• [To do]:
Needed from the data below: every line from the one with "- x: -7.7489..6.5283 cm" up to and including the one with "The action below", repeated exactly and with nothing else.

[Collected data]
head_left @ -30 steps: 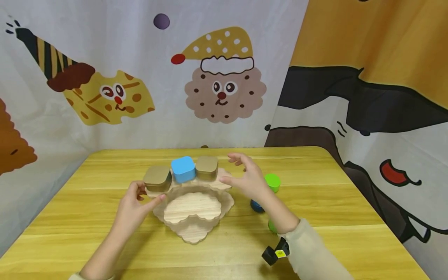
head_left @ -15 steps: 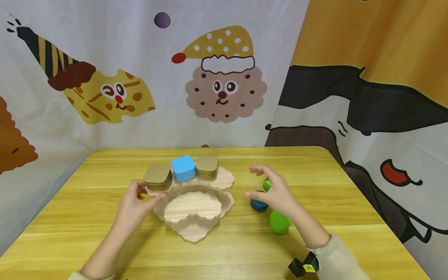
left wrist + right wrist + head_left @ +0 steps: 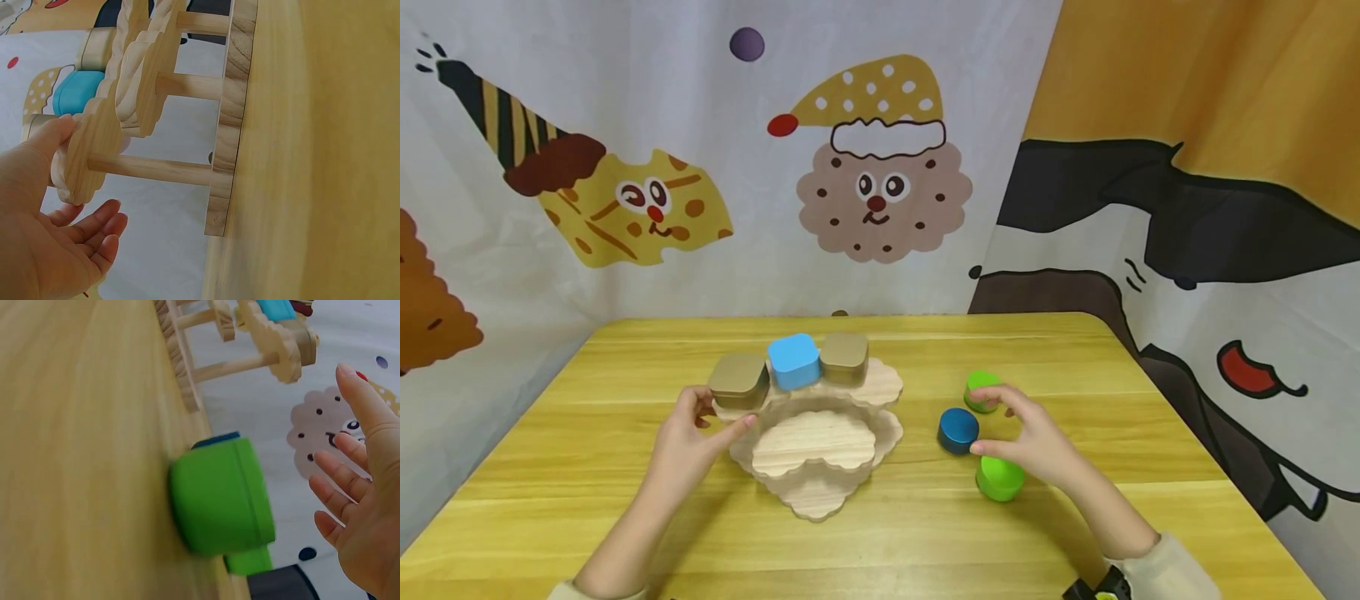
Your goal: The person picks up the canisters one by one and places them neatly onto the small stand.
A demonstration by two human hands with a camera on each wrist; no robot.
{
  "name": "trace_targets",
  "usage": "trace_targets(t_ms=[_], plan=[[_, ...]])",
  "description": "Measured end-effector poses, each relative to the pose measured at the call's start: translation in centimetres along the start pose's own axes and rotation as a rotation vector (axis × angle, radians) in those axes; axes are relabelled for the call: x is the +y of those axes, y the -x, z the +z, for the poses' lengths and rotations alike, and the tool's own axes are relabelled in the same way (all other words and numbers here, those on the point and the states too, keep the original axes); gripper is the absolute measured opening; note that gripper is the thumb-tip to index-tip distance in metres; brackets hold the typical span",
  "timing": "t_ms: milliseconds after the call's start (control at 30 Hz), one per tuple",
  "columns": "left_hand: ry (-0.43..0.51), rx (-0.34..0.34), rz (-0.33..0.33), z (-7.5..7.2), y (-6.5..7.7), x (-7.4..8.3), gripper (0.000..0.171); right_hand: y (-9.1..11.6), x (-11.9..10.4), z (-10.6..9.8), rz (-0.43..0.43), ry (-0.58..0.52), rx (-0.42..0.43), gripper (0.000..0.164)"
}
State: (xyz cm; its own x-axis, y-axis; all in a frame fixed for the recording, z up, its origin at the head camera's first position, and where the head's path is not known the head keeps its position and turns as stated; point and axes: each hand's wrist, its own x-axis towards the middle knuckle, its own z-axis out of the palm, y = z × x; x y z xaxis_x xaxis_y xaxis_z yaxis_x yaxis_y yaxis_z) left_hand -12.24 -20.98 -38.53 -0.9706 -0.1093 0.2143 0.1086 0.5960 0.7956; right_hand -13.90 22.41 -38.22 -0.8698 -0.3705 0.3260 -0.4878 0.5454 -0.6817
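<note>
My left hand (image 3: 679, 446) holds the left end of the upper tier of a wooden tiered stand (image 3: 812, 446), thumb on one side and fingers on the other. The stand has scalloped tiers on dowels, as the left wrist view shows. On the upper tier sit a gold-brown rounded square tin (image 3: 738, 379), a light blue one (image 3: 793, 361) and another gold-brown tin (image 3: 844, 358). My right hand (image 3: 1037, 442) hovers with spread fingers over a dark blue round tin (image 3: 958, 430) and two green round tins, a nearer one (image 3: 1000, 478) and a farther one (image 3: 980, 385); it holds nothing.
A wood-grain table (image 3: 880, 550) carries everything, its back edge close to a printed cloth (image 3: 880, 292) with cartoon food faces. A black device (image 3: 1097, 586) is strapped at my right wrist by the sleeve.
My right hand has moved away from the upper tier's right end, rightward and nearer, to over the round tins. My left hand and the stand have stayed put.
</note>
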Motion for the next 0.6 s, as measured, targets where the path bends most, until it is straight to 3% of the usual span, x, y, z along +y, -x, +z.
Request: trace_targets(t_ms=[267,600], plan=[[0.009,-0.003,-0.001,0.0,0.0,0.1,0.068,2.0,1.7,-0.5,-0.067,-0.009,-0.025,0.058],[0.013,-0.01,-0.007,-0.1,0.0,0.1,0.069,4.2,4.1,-1.3,-0.064,-0.028,-0.103,0.06]])
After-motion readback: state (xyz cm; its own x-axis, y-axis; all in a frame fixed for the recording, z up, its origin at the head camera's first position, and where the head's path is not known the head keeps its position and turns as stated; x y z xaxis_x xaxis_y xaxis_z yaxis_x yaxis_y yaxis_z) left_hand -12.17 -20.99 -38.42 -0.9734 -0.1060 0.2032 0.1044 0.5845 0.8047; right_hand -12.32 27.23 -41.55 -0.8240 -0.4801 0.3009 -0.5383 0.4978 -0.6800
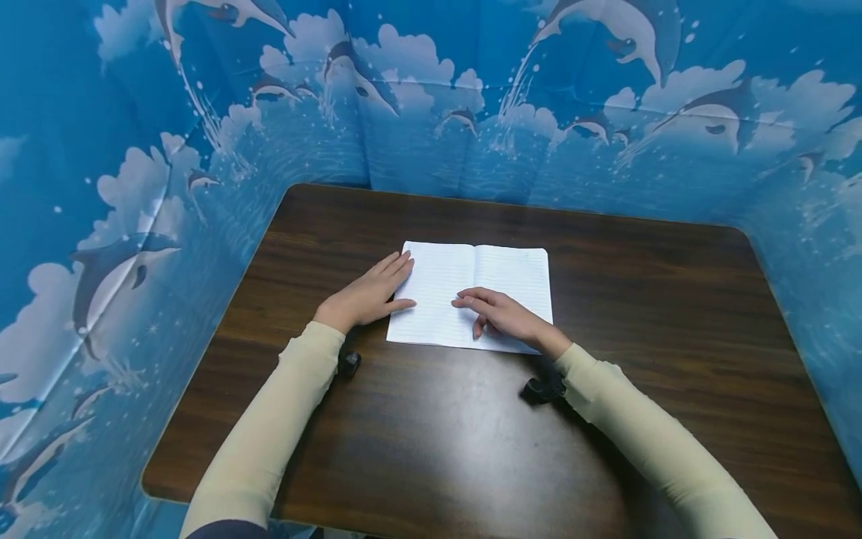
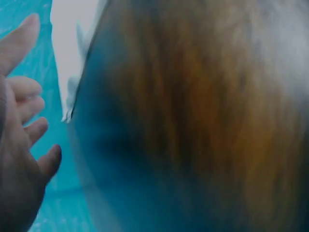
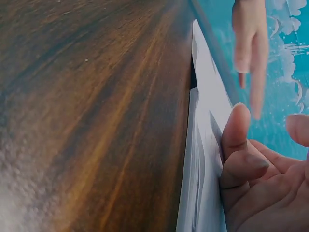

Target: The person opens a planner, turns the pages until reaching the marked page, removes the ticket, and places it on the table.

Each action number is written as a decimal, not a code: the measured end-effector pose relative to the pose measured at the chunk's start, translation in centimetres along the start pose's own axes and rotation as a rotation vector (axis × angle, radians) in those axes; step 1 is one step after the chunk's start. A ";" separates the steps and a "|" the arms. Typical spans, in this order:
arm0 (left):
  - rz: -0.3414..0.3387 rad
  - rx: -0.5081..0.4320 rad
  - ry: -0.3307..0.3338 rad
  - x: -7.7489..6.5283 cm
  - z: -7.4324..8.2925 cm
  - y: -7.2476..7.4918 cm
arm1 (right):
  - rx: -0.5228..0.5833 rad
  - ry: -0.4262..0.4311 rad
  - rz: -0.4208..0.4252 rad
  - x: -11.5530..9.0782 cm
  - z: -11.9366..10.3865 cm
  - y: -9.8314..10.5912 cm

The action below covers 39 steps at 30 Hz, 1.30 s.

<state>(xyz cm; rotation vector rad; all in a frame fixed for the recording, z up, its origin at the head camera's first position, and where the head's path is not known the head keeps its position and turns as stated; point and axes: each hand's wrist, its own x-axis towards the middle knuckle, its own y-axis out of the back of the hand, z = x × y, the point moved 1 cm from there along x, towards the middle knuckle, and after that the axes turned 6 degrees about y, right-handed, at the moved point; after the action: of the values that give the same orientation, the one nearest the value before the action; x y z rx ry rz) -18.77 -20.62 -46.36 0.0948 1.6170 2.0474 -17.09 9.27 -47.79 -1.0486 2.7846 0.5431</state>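
A lined notebook (image 1: 439,278) lies spread at its middle on the dark wooden table, its pages showing no writing that I can make out. My left hand (image 1: 367,296) is at the notebook's left edge, fingers straight and the thumb apart, the fingertips over the page margin. In the left wrist view that hand (image 2: 24,130) holds nothing. Over the right page and the fold is my right hand (image 1: 510,316), its fingers loosely bent. The right wrist view shows this hand (image 3: 270,186) beside the pages (image 3: 205,130) with nothing between fingers and thumb.
The brown table (image 1: 431,442) has rounded corners and a glare patch near its front. Blue curtains (image 1: 417,142) printed with dolphins and clouds hang behind it and at the sides. Small black devices (image 1: 539,391) sit at both wrists.
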 end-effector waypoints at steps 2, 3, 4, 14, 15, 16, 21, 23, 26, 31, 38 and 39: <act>-0.058 0.013 0.018 0.2 -0.1 -0.6 | 0.002 0.009 -0.004 0.0 0.2 -0.1; -0.078 0.012 0.024 0.2 -0.1 -0.9 | 0.002 0.020 -0.009 0.0 0.3 -0.2; -0.093 0.010 0.029 0.2 -0.1 -1.1 | 0.000 0.031 -0.014 0.0 0.5 -0.1; -0.107 -0.051 0.047 0.1 -0.1 -1.3 | 0.103 0.150 -0.042 -0.6 1.0 1.9; -0.107 -0.050 0.045 0.2 -0.1 -1.4 | 0.115 0.168 -0.015 -0.8 1.2 2.6; -0.107 -0.051 0.044 0.2 -0.1 -1.4 | 0.112 0.183 0.030 -1.0 1.4 3.5; -0.103 -0.056 0.036 0.4 -0.1 -1.6 | -0.120 0.195 0.420 -1.9 3.2 8.4; -0.105 -0.061 0.036 0.4 0.0 -1.6 | -0.255 0.145 0.521 -2.0 3.9 9.8; -0.110 -0.056 0.032 0.4 0.0 -1.6 | -0.402 0.052 0.534 -1.6 4.9 11.1; -0.105 -0.069 0.031 0.3 -0.1 -1.6 | -0.471 -0.028 0.445 -0.4 5.7 11.7; -0.102 -0.079 0.019 0.5 -0.1 -1.7 | -0.524 -0.120 0.422 0.6 5.6 11.9; -0.100 -0.079 0.019 0.6 -0.1 -1.6 | -0.528 -0.124 0.424 0.5 5.5 11.9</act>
<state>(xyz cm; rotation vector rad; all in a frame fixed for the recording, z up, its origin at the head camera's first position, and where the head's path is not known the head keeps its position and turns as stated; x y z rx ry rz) -18.74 -20.23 -48.07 -0.0328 1.5186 2.0384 -25.43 19.29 -49.60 -0.4420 2.8156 1.3960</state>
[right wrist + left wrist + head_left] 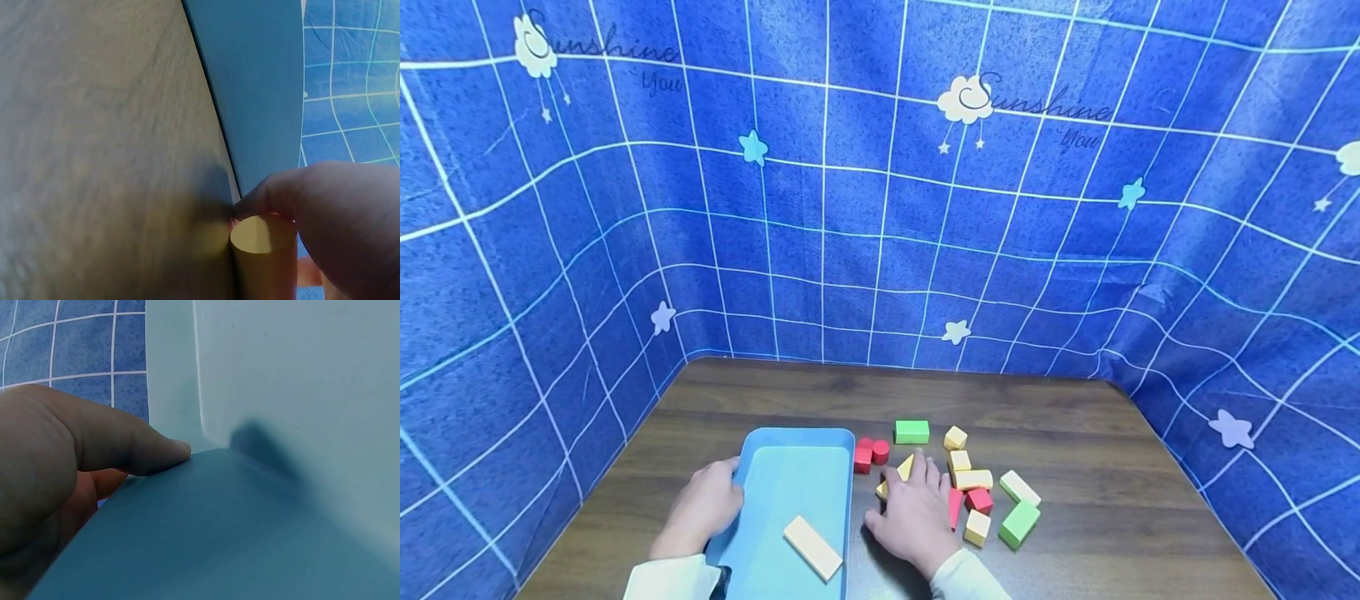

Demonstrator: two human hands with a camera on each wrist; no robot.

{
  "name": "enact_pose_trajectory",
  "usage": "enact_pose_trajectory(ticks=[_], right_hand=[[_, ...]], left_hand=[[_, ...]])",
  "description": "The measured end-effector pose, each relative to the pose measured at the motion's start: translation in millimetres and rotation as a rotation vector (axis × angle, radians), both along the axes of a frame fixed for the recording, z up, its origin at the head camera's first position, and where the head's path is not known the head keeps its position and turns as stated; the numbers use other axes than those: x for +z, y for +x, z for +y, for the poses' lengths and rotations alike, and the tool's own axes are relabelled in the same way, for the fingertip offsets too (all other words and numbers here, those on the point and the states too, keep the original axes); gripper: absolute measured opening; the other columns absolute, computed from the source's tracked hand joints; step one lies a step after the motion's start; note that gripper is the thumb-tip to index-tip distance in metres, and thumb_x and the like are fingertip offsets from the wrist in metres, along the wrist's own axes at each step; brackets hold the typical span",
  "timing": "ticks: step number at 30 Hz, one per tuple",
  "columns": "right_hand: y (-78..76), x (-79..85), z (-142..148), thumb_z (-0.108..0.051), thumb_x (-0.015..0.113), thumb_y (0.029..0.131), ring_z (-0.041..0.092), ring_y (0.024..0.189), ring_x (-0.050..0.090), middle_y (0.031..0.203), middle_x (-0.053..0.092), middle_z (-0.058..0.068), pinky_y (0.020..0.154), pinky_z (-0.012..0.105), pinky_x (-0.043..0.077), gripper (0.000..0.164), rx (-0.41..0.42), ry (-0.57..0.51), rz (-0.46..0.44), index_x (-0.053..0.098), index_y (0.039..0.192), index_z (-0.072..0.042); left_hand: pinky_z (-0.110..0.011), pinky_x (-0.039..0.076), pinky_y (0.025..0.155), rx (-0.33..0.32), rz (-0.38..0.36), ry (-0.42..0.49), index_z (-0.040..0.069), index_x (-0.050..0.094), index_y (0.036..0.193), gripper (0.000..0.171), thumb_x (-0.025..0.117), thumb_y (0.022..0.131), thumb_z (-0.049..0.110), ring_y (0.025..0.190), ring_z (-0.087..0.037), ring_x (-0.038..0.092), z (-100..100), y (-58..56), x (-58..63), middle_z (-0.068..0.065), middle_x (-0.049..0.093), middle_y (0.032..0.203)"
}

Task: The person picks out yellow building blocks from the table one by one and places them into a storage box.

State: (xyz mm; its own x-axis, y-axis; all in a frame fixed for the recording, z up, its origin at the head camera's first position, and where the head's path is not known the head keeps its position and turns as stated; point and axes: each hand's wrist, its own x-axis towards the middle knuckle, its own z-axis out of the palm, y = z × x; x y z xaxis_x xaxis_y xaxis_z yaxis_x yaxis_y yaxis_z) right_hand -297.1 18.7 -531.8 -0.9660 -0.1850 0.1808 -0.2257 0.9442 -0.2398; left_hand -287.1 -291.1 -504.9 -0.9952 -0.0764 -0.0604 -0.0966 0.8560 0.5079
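Blue, probably light and stiff, the tray should handle best by its rim — its left edge is pinched by the left hand. Beside it, the right hand reaches among small blocks; whether it grips the yellow cylinder just beside its thumb, I cannot tell — likely light, hard, best taken across its curved sides.

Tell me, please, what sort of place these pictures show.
It looks like a screened-off table area for handling toy blocks, perhaps a recording booth: a wooden table, blue patterned sheeting behind and on both sides, and coloured blocks beside a blue tray.
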Motion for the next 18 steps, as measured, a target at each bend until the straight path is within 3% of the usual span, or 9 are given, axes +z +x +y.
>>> enact_pose_trajectory(ticks=[6, 11, 18], right_hand=[[1.1, -1.4, 1.3, -0.053, 0.065, 0.069, 0.043, 0.122, 0.028, 0.136, 0.036, 0.03, 0.097, 0.065, 0.026, 0.06, 0.011, -0.005, 0.05, 0.063, 0.119, -0.019], [2.2, -0.7, 3.1, -0.05, 0.066, 0.069, 0.038, 0.106, 0.037, 0.115, 0.048, 0.02, 0.088, 0.057, 0.033, 0.052, 0.023, -0.008, 0.115, 0.066, 0.111, -0.018], [2.1, -1.2, 3.7, -0.052, 0.065, 0.068, 0.033, 0.094, 0.038, 0.097, 0.047, 0.009, 0.079, 0.052, 0.034, 0.049, 0.023, 0.006, 0.131, 0.067, 0.104, -0.02]], left_hand=[[-0.064, 0.042, 0.084, 0.002, -0.001, 0.002, -0.005, 0.042, 0.136, 0.05, 0.047, 0.089, 0.008, 0.102, -0.034, 0.053, 1.0, 0.4, 0.7, -0.028, 0.052, 0.127], [-0.065, 0.042, 0.084, -0.003, 0.003, 0.0, -0.006, 0.042, 0.136, 0.049, 0.047, 0.089, 0.008, 0.101, -0.034, 0.053, 0.9, 0.2, 1.5, -0.029, 0.051, 0.128], [-0.065, 0.041, 0.085, 0.0, 0.005, 0.004, -0.005, 0.042, 0.136, 0.049, 0.046, 0.089, 0.008, 0.101, -0.034, 0.053, 1.2, 0.9, 0.8, -0.028, 0.051, 0.128]])
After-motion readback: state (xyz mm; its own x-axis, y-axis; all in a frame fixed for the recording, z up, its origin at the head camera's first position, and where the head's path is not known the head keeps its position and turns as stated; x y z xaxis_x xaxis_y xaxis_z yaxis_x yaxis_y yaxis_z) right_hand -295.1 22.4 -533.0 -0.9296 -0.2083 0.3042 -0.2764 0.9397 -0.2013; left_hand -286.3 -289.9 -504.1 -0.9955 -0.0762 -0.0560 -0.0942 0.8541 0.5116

• [Response box]:
  - x: -7.7489..6.5283 cm
  - z: -7.4324..8.2925 cm
  - y: -7.2476..7.4918 cm
arm1 (right):
  - rx: -0.5228..0.5833 rad
  - ry: -0.4262..0.4311 rad
  - rz: -0.4208..0.4252 rad
  - x: -11.5530..9.0782 cm
  - z: -11.9366..10.3865 cm
  - y: -9.8314..10.5912 cm

The action below covers 39 steps at 30 Hz, 1.30 s.

The required output has now been supplied.